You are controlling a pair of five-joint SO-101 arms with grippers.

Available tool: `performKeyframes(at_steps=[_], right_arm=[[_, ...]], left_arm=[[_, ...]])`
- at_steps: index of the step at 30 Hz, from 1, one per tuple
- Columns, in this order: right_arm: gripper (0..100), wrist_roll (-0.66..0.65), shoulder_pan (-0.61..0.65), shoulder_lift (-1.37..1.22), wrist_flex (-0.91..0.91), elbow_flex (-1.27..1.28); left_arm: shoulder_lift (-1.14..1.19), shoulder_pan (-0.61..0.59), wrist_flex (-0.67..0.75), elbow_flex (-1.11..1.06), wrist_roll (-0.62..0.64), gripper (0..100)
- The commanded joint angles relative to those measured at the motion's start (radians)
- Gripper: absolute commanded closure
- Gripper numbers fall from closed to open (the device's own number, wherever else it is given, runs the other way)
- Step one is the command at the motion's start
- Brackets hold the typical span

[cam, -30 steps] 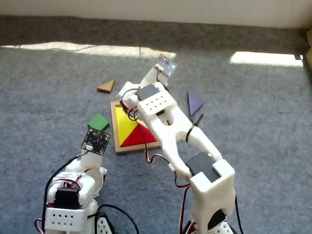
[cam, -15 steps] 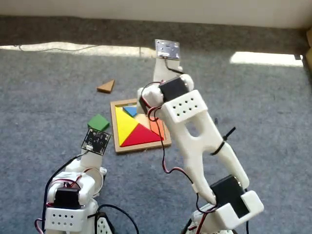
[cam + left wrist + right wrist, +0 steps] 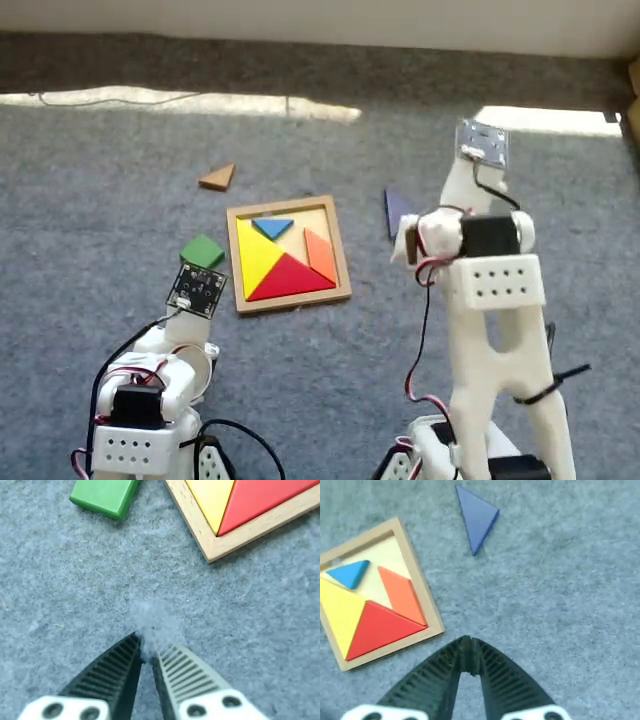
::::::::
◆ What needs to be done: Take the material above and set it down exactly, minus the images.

◆ Finished task:
You are controlling a pair of five-joint SO-101 arms with grippers.

Available tool: `performKeyframes(at_steps=[_], right_arm=[[_, ...]], left_arm=[[_, ...]])`
- at_steps: index of the step at 30 Hz, from 1, one per tuple
- Columns, in this order: right_arm: gripper (0..100), wrist_roll (-0.66..0.65), shoulder_pan (-0.61..0.65), shoulder_lift (-1.37..1.22), wrist_flex (-0.91..0.91), elbow_flex (-1.27..1.28); left_arm: shoulder_lift (-1.14..1.19), shoulder_pan (-0.61..0.59), wrist_flex (-0.67..0.75), elbow_flex (-1.11..1.06), wrist_roll (-0.62..0.64), gripper (0..100)
- The commanded joint angles relative to those measured at the motion's start (radians)
- Gripper: absolute commanded closure
- Gripper numbers fall from closed to open (the device's own number, wherever else it is given, runs the other way)
- Step one is the command at the motion's start
- Brackets hold the typical span

[cam, -30 steps] 
[cam, -15 steps] 
[cam + left wrist + right wrist, +0 steps] 

This output contains the full answer.